Exercise prompt ->
Exclude images, then output the remaining data verbatim.

Records shown ->
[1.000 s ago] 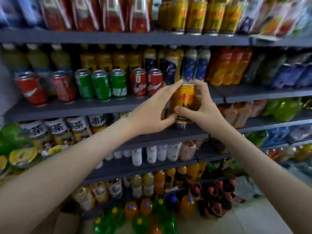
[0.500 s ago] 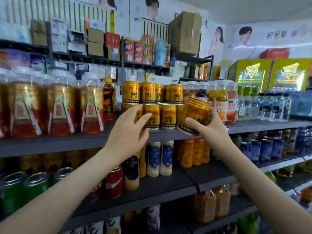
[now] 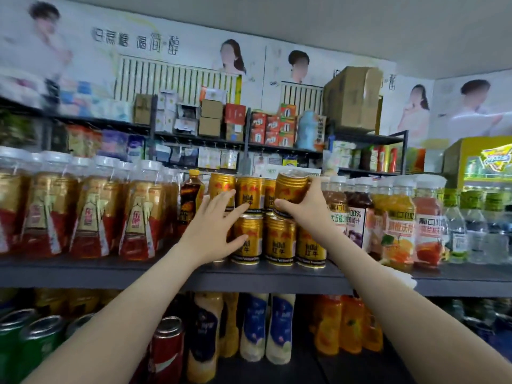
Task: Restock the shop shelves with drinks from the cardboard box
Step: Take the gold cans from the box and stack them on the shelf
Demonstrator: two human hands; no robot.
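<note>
My right hand (image 3: 306,209) grips a gold drink can (image 3: 291,187), tilted, at the height of the upper layer of a two-high stack of gold cans (image 3: 279,239) on the grey shelf (image 3: 249,275). The held can hovers over the rightmost lower cans. My left hand (image 3: 213,231) is open, fingers spread, resting against the front of the stacked cans on the left side. The cardboard box with the drinks is out of view.
Red-labelled tea bottles (image 3: 88,209) fill the shelf to the left and a dark bottle (image 3: 191,198) stands beside the cans. Juice bottles (image 3: 399,225) crowd the right. Cans and bottles fill the shelf below (image 3: 257,328). Boxes sit on a higher rack (image 3: 277,128).
The view rose from the lower shelves to the upper one. My right hand lifted the gold can up to the stack's top layer; my left hand let go and moved onto the stacked cans.
</note>
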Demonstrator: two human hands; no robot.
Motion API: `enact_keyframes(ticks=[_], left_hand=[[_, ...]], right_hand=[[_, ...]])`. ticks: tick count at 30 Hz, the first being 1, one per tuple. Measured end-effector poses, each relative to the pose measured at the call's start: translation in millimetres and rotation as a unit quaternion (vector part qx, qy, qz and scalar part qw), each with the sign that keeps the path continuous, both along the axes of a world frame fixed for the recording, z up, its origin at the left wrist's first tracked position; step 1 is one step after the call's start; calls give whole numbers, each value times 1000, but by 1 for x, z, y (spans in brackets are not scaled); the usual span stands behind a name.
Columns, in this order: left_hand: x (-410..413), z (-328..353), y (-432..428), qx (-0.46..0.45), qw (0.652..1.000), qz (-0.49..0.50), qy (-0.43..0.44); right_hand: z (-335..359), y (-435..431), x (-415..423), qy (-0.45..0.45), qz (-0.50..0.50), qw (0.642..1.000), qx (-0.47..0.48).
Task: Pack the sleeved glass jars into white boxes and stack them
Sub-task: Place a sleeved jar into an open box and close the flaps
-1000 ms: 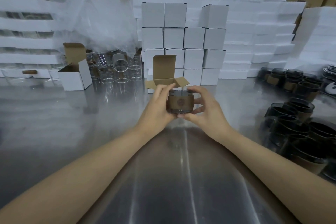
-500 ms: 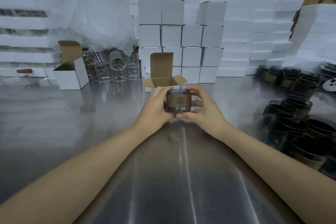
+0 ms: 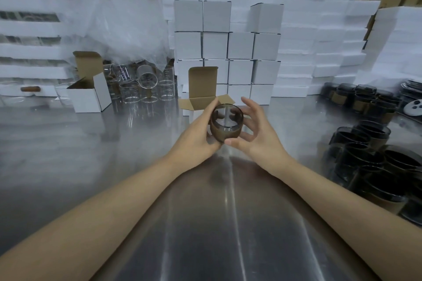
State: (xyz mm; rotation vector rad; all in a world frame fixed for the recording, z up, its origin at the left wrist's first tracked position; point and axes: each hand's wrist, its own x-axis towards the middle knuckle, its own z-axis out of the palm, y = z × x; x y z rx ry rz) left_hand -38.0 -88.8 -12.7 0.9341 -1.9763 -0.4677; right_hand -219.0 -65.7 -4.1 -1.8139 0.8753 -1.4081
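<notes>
A dark glass jar with a brown sleeve is held above the steel table, tilted so its mouth faces me. My left hand grips its left side. My right hand cups the right side, thumb and lower fingers on the jar, index finger lifted off. Just behind the jar stands an open white box with its brown lid flap upright. A wall of closed white boxes is stacked behind that.
Many sleeved dark jars crowd the table's right side. A second open box and clear glass cups stand at the left, under a plastic bag. White foam trays are piled along the back.
The jar was upright in both hands; now it is tipped mouth-toward-me and raised slightly toward the open box. My right fingers have spread away from it.
</notes>
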Motion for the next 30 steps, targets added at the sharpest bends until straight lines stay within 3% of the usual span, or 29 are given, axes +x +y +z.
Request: enact_keyframes(ticks=[7,24,30], left_hand=[[-2,5,6,-117,992,-26,38],[-1,3,3,-67,997,-3,30],[-2,7,9,-55,998,16,8]], right_hand=[[0,4,8,21,-42,993,-112],[-1,-1,2,49,-26,997,-44],[6,3,1,-71,15,996,48]])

Expected answer ->
[1.000 s ago] 
[0.500 s ago] 
[now] 
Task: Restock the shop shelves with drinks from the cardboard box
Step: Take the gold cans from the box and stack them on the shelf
Demonstrator: two human hands; no robot.
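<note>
My right hand (image 3: 306,209) grips a gold drink can (image 3: 291,187), tilted, at the height of the upper layer of a two-high stack of gold cans (image 3: 279,239) on the grey shelf (image 3: 249,275). The held can hovers over the rightmost lower cans. My left hand (image 3: 213,231) is open, fingers spread, resting against the front of the stacked cans on the left side. The cardboard box with the drinks is out of view.
Red-labelled tea bottles (image 3: 88,209) fill the shelf to the left and a dark bottle (image 3: 191,198) stands beside the cans. Juice bottles (image 3: 399,225) crowd the right. Cans and bottles fill the shelf below (image 3: 257,328). Boxes sit on a higher rack (image 3: 277,128).
The view rose from the lower shelves to the upper one. My right hand lifted the gold can up to the stack's top layer; my left hand let go and moved onto the stacked cans.
</note>
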Demonstrator: two human hands; no robot.
Motion API: `enact_keyframes(ticks=[_], left_hand=[[_, ...]], right_hand=[[_, ...]])`. ticks: tick count at 30 Hz, the first being 1, one per tuple. Measured end-effector poses, each relative to the pose measured at the call's start: translation in millimetres and rotation as a unit quaternion (vector part qx, qy, qz and scalar part qw), each with the sign that keeps the path continuous, both along the axes of a world frame fixed for the recording, z up, its origin at the left wrist's first tracked position; step 1 is one step after the call's start; calls give whole numbers, each value times 1000, but by 1 for x, z, y (spans in brackets are not scaled); the usual span stands behind a name.
Columns, in this order: left_hand: x (-410..413), z (-328..353), y (-432..428), qx (-0.46..0.45), qw (0.652..1.000), qz (-0.49..0.50), qy (-0.43..0.44); right_hand: z (-335..359), y (-435..431), x (-415..423), qy (-0.45..0.45), qz (-0.50..0.50), qw (0.642..1.000), qx (-0.47..0.48).
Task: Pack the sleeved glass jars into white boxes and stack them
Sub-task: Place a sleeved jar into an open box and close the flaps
-1000 ms: 
-500 ms: 
+0 ms: 
State: (xyz mm; rotation vector rad; all in a world frame fixed for the recording, z up, its origin at the left wrist's first tracked position; point and axes: each hand's wrist, its own x-axis towards the middle knuckle, its own z-axis out of the palm, y = z × x; x y z rx ry rz) left_hand -38.0 -88.8 -12.7 0.9341 -1.9763 -0.4677; right_hand -219.0 -65.7 -4.1 -1.8139 0.8753 -1.4081
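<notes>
A dark glass jar with a brown sleeve is held above the steel table, tilted so its mouth faces me. My left hand grips its left side. My right hand cups the right side, thumb and lower fingers on the jar, index finger lifted off. Just behind the jar stands an open white box with its brown lid flap upright. A wall of closed white boxes is stacked behind that.
Many sleeved dark jars crowd the table's right side. A second open box and clear glass cups stand at the left, under a plastic bag. White foam trays are piled along the back.
The jar was upright in both hands; now it is tipped mouth-toward-me and raised slightly toward the open box. My right fingers have spread away from it.
</notes>
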Motion for the next 30 steps, targets added at the sharpest bends until straight lines stay within 3% of the usual span, or 29 are given, axes +x +y +z.
Request: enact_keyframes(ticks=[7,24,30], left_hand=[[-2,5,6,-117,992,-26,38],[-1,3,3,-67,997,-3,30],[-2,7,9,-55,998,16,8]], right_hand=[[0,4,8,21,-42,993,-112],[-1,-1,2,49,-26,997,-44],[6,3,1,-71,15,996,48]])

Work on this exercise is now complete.